A petrolífera angolana Sonangol garantiu 67% das receitas que o Estado angariou em julho com a exportação de crude, totalizando 79.140 milhões de kwanzas (427 milhões de euros), indicam dados do Ministério das Finanças compilados hoje pela agência Lusa.

Estes valores comparam com os 84.659 milhões de kwanzas (457 milhões de euros) arrecadados em junho, refletindo uma quebra de quase 5% no espaço de um mês, mantendo a empresa concessionária nacional do setor o peso (acima dos 65%) nas receitas petrolíferas do Estado.

O relatório do Ministério das Finanças relativo a junho indica que a Sonangol teve receitas em nove das 14 concessões petrolíferas contabilizadas no documento.

O barril exportado por Angola no primeiro semestre do ano chegou a valer apenas 28 dólares, contra os 45 dólares que o Governo previa arrecadar, segundo o Orçamento Geral do Estado (OGE) de 2016, que na revisão do documento em discussão na Assembleia Nacional desce para 41 dólares (média esperada para todo o ano para cada barril exportado).

Angola exportou em julho 51.382.155 barris de petróleo, menos 2.682.169 barris face a junho, a um preço médio de 46,6 dólares (contra a média de junho de 44,74 dólares).

As receitas fiscais com estas vendas ascenderam a 118.311 milhões de kwanzas (639 milhões de euros), descendo à volta de 7%, menos 8,7 mil milhões de kwanzas (47 milhões de euros), face a junho, que foi melhor mês do ano em receitas totais, com 127.091 milhões de kwanzas (686,5 milhões de euros).

As contas do mês de junho apontam ainda que pela primeira vez em 2016 a exportação de cada barril de crude chegou à previsão aos 50 dólares em dois blocos.

A Sociedade Nacional de Combustíveis de Angola (Sonangol) passou em junho a ter Isabel dos Santos como presidente do Conselho de Administração, no âmbito do processo de reestruturação do maior grupo empresarial angolano.

Numa intervenção pública a 22 de junho, o Presidente angolano, José Eduardo dos Santos, disse que, com o então “nível de preços”, a Sonangol “ficou sem condições de garantir os recursos para o OGE”, especificando que “desde janeiro o Governo deixou de receber receitas da Sonangol porque ela não está em condições de o fazer”, numa aparente alusão aos compromissos da concessionária estatal com o seu próprio endividamento e despesas de funcionamento.

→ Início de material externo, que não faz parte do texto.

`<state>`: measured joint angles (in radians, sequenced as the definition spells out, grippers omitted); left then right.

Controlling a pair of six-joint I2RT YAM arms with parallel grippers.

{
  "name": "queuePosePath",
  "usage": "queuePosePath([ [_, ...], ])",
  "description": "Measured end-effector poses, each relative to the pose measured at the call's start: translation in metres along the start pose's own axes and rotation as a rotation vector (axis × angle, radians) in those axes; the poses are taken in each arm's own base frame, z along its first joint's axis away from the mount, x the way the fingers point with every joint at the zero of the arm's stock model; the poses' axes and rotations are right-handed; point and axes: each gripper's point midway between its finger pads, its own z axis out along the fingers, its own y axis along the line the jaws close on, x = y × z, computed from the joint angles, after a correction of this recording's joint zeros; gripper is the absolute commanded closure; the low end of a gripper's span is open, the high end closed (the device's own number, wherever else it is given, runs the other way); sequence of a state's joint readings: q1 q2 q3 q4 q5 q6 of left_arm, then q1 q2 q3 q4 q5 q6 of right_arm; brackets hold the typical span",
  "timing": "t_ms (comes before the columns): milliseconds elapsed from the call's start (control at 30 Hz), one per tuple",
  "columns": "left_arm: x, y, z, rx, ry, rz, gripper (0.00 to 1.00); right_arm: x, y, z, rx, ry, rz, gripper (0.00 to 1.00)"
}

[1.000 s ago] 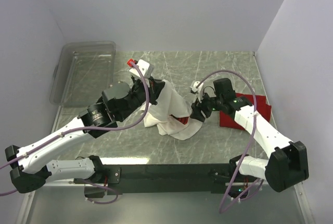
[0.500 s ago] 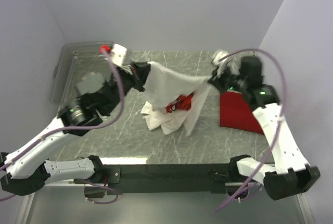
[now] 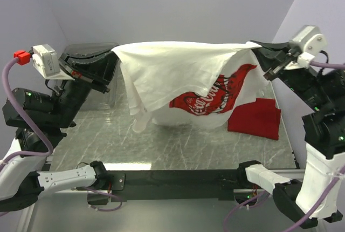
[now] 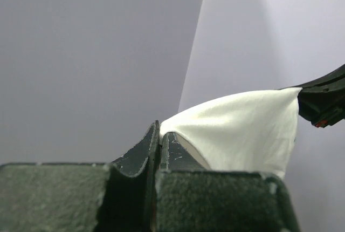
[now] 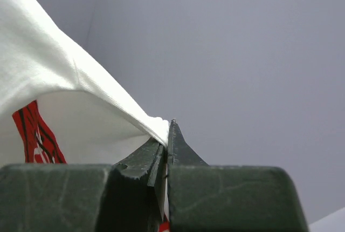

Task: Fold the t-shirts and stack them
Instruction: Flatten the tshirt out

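The white t-shirt (image 3: 178,73) with its red Coca-Cola print hangs stretched in the air between both arms, its lower edge near the table. My left gripper (image 3: 112,53) is shut on the shirt's left top corner; in the left wrist view the cloth (image 4: 237,135) runs out from between the closed jaws of the left gripper (image 4: 160,129). My right gripper (image 3: 252,45) is shut on the right top corner, and the right wrist view shows white cloth (image 5: 64,81) pinched at the right gripper (image 5: 168,127). The red t-shirt (image 3: 256,117) lies folded on the table at the right.
A clear plastic bin (image 3: 86,54) stands at the back left, mostly hidden behind the left arm. The marbled table (image 3: 178,145) shows in front of the hanging shirt. Walls close in at the back and both sides.
Both arms have risen high and spread apart, lifting the white shirt from a crumpled heap on the table into a stretched sheet. The right gripper closed on the shirt's corner.
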<state>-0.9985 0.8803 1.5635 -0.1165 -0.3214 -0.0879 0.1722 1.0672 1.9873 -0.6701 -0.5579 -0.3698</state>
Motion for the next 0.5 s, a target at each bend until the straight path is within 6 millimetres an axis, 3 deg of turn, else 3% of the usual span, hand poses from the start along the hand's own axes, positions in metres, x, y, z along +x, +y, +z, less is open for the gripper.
queuePosePath([
  [100, -0.004, -0.005, -0.001, 0.033, -0.011, 0.003, 0.99, -0.021, 0.0, -0.009, 0.008, -0.037, -0.004, 1.0],
  [267, -0.016, -0.015, -0.004, 0.091, -0.049, 0.008, 0.99, -0.032, 0.005, -0.019, 0.001, -0.05, 0.003, 1.0],
  [367, -0.024, -0.016, -0.006, 0.107, -0.076, 0.025, 0.99, -0.027, 0.01, -0.019, -0.021, -0.042, 0.014, 1.0],
  [500, -0.026, -0.012, -0.007, 0.09, -0.093, 0.047, 0.99, 0.001, 0.02, -0.009, -0.07, 0.007, 0.055, 1.0],
])
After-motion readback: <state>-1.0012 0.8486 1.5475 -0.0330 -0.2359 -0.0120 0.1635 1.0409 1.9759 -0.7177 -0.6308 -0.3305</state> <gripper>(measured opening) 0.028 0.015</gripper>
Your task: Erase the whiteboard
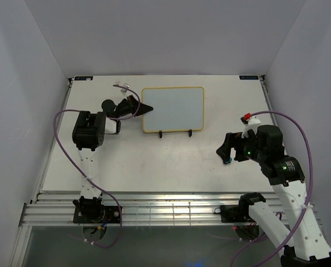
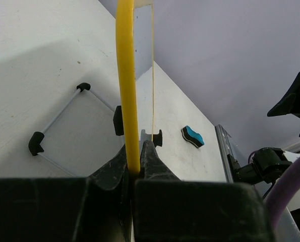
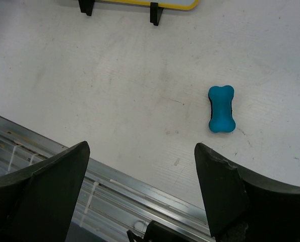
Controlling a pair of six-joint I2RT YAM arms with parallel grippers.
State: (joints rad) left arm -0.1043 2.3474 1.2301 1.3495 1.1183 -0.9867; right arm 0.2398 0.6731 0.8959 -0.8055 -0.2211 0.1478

Cada barril de crude produzido em Angola custa atualmente em média 14 dólares, valor que a nova administração da concessionária estatal Sonangol, liderada por Isabel dos Santos, quer reduzir para “oito a dez dólares”.

A posição foi transmitida a 09 de junho pelo presidente da Comissão Executiva da Sonangol, Paulino Jerónimo, questionado pela agência Lusa no final de uma reunião na sede da empresa com as administrações das petrolíferas internacionais que operam em Angola.

Estas disponibilizaram-se para participar no processo de redução de custos, no âmbito da reestruturação e ganhos de eficiência anunciados por Isabel dos Santos para a concessionária estatal.

“Tendo em conta todos os operadores, o nosso custo em média [por barril] é de 14 dólares e dito isso devem compreender que precisamos de fazer um esforço maior em termos de redução. [O valor desejado pela Sonangol é] Oito a dez dólares”, disse ainda o administrador executivo da petrolífera estatal no final de uma reunião em que participou igualmente a presidente do Conselho de Administração, Isabel dos Santos, também empossada nas funções a 06 de junho.

Angola é o maior produtor de petróleo da África, com cerca de 1,7 milhões de barris de crude produzidos diariamente no ‘onshore’ e ‘offshore’.